**Saved entries**
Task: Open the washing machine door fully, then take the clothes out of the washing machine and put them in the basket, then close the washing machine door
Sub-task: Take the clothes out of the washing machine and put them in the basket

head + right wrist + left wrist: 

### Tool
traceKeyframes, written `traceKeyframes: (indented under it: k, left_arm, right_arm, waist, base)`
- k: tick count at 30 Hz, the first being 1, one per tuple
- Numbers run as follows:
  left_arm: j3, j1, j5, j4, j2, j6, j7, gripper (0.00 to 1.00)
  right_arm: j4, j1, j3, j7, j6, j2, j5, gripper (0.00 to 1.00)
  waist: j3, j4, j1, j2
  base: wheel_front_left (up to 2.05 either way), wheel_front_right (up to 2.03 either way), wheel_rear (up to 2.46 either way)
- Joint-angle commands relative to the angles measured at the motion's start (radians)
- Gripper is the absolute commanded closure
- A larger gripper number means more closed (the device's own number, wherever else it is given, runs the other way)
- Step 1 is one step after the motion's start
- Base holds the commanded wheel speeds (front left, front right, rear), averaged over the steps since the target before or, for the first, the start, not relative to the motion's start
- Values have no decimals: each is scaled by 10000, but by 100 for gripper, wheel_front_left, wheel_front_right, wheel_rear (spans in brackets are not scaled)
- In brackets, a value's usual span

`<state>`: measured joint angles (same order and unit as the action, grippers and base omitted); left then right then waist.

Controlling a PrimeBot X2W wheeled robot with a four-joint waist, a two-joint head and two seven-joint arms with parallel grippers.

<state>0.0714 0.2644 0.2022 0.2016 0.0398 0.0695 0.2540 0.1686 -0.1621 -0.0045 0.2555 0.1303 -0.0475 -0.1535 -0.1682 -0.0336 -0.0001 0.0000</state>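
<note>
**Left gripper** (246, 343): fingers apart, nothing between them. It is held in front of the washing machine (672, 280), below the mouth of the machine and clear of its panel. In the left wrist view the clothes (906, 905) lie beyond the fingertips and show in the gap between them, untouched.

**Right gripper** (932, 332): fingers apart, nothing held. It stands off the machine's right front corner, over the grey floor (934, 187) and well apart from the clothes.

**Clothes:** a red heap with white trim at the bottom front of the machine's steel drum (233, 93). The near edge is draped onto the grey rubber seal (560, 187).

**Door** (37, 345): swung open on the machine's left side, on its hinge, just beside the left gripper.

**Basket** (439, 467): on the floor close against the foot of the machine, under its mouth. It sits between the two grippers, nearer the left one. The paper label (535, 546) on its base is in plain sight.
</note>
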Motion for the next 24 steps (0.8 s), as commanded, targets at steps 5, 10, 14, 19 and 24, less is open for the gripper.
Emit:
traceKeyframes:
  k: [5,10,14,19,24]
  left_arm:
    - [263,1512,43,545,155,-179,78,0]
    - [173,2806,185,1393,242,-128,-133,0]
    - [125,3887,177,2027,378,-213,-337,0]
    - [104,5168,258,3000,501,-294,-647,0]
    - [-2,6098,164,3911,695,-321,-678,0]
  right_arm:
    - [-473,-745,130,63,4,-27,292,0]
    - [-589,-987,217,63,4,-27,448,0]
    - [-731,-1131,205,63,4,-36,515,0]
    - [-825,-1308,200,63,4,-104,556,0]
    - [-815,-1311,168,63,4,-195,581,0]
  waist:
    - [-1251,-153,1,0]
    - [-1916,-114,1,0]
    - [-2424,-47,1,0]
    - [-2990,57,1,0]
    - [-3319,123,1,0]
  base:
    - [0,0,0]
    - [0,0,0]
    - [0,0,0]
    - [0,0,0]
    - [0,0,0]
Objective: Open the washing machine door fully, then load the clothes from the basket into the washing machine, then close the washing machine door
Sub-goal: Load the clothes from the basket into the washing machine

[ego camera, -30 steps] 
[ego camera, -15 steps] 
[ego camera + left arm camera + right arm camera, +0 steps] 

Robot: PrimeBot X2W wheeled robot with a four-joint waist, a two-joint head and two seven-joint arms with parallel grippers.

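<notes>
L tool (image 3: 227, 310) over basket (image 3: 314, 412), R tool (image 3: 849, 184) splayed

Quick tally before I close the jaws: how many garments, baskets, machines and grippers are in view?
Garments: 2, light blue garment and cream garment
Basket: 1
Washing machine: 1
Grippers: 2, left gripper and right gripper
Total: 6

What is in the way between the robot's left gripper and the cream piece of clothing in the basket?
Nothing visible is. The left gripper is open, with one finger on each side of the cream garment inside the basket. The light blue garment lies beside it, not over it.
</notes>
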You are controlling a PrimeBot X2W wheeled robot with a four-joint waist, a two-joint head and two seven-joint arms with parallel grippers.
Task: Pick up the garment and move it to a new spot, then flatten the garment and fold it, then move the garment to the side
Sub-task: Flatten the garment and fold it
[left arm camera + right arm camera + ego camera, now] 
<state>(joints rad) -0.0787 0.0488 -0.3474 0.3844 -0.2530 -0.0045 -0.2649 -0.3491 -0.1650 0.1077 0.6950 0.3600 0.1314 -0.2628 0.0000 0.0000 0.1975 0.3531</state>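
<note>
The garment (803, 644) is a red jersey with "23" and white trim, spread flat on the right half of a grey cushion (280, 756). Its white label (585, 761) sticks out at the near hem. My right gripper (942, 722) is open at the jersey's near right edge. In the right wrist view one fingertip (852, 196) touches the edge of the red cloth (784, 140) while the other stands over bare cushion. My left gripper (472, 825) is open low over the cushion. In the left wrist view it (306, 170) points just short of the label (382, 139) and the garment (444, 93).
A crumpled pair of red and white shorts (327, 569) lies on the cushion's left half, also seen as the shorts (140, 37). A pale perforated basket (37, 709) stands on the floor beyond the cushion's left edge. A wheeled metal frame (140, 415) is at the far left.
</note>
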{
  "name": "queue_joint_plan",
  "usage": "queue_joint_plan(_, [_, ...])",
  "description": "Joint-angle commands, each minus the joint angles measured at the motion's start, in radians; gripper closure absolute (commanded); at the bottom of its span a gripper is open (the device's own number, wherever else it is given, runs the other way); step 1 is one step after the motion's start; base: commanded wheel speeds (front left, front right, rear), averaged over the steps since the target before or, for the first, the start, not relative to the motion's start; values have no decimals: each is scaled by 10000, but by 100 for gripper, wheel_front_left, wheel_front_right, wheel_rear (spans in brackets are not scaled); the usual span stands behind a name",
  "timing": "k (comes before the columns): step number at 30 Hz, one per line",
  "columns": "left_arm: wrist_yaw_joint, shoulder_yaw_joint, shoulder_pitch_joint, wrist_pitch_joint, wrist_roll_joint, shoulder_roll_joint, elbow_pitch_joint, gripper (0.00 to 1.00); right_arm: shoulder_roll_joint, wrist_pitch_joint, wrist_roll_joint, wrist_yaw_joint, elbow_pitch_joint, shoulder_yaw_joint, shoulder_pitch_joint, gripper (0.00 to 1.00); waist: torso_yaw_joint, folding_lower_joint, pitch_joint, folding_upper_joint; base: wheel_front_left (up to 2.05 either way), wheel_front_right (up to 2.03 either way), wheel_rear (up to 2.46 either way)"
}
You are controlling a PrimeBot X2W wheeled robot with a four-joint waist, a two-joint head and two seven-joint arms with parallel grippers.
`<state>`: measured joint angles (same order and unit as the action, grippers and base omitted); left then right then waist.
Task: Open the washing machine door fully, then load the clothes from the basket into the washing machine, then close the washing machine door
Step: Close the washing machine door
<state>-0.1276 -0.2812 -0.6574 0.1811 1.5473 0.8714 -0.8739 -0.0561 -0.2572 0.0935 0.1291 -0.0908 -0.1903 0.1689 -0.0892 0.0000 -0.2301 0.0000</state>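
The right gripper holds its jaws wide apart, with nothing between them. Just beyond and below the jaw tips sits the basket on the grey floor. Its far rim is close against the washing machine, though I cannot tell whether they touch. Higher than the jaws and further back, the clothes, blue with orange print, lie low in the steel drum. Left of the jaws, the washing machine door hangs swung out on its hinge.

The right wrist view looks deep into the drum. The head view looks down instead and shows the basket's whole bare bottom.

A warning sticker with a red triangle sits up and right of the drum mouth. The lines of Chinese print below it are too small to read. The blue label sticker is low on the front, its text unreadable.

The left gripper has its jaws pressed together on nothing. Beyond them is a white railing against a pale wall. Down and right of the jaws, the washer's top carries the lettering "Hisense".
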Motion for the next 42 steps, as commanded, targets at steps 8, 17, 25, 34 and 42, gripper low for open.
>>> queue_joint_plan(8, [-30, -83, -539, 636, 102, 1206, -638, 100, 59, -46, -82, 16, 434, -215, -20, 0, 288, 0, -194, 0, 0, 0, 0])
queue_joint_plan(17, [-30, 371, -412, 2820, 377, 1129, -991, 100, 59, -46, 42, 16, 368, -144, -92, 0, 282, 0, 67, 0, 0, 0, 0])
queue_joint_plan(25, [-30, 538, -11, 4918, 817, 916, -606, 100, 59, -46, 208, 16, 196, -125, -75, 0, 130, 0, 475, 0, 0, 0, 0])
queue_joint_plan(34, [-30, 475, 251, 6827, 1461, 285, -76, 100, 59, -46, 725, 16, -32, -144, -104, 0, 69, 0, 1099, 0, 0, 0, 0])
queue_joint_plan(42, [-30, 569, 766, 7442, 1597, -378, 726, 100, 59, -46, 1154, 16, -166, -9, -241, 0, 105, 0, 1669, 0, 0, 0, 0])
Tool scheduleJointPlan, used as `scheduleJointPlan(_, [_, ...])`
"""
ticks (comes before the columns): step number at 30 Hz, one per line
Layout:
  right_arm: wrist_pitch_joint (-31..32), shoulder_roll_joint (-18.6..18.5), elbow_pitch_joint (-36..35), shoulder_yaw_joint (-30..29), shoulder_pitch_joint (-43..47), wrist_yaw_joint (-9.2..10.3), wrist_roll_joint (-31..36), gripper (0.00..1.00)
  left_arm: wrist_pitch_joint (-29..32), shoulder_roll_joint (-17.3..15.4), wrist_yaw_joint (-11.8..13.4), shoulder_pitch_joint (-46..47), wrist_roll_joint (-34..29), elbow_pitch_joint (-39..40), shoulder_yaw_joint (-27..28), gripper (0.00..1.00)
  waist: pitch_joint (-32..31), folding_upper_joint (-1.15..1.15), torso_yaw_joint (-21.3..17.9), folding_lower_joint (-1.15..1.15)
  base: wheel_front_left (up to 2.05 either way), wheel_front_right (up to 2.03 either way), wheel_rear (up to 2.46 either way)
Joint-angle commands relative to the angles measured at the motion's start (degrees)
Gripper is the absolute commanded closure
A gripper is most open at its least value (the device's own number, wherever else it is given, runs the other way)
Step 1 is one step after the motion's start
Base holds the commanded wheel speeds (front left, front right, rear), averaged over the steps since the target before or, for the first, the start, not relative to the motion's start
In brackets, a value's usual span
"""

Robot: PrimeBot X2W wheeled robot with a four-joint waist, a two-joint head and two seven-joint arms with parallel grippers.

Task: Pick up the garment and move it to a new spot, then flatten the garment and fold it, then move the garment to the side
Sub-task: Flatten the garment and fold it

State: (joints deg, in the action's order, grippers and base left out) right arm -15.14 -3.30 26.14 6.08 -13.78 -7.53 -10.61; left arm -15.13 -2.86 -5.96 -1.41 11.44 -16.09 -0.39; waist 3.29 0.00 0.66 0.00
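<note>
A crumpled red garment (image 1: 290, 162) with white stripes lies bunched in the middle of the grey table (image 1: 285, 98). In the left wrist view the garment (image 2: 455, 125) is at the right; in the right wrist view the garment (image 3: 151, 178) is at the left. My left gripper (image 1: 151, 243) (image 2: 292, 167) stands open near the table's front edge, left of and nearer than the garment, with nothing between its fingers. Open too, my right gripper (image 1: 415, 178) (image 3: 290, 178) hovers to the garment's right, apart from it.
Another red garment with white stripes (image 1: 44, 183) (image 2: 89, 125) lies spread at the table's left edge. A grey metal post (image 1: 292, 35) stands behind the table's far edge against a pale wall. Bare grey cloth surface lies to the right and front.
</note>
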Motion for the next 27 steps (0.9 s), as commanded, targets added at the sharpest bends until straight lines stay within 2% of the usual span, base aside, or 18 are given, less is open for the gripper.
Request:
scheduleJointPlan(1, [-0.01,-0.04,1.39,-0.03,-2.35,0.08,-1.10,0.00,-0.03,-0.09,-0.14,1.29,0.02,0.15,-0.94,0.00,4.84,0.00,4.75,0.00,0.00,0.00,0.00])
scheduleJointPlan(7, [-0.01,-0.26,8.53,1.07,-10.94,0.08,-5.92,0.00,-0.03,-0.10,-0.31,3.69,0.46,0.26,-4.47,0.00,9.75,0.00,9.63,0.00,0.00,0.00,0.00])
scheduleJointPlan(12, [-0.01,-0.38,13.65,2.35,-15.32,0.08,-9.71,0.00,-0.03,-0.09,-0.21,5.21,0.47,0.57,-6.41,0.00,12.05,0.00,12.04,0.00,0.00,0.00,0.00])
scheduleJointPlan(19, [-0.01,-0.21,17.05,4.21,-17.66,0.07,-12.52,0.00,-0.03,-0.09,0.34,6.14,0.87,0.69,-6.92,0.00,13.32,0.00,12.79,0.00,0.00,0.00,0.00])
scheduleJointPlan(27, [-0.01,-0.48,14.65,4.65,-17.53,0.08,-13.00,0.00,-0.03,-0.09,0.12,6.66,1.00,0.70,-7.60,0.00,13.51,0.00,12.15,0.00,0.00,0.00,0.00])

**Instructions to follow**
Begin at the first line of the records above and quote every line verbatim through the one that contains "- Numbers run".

**Task result**
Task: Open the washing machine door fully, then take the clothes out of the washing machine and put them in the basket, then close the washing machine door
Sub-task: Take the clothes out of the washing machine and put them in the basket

head + right wrist + left wrist: 

### Tool
traceKeyframes, written `traceKeyframes: (indented under it: k, left_arm, right_arm, waist, base)`
- k: tick count at 30 Hz, the first being 1, one per tuple
- Numbers run as follows:

There is nothing more to add to the answer.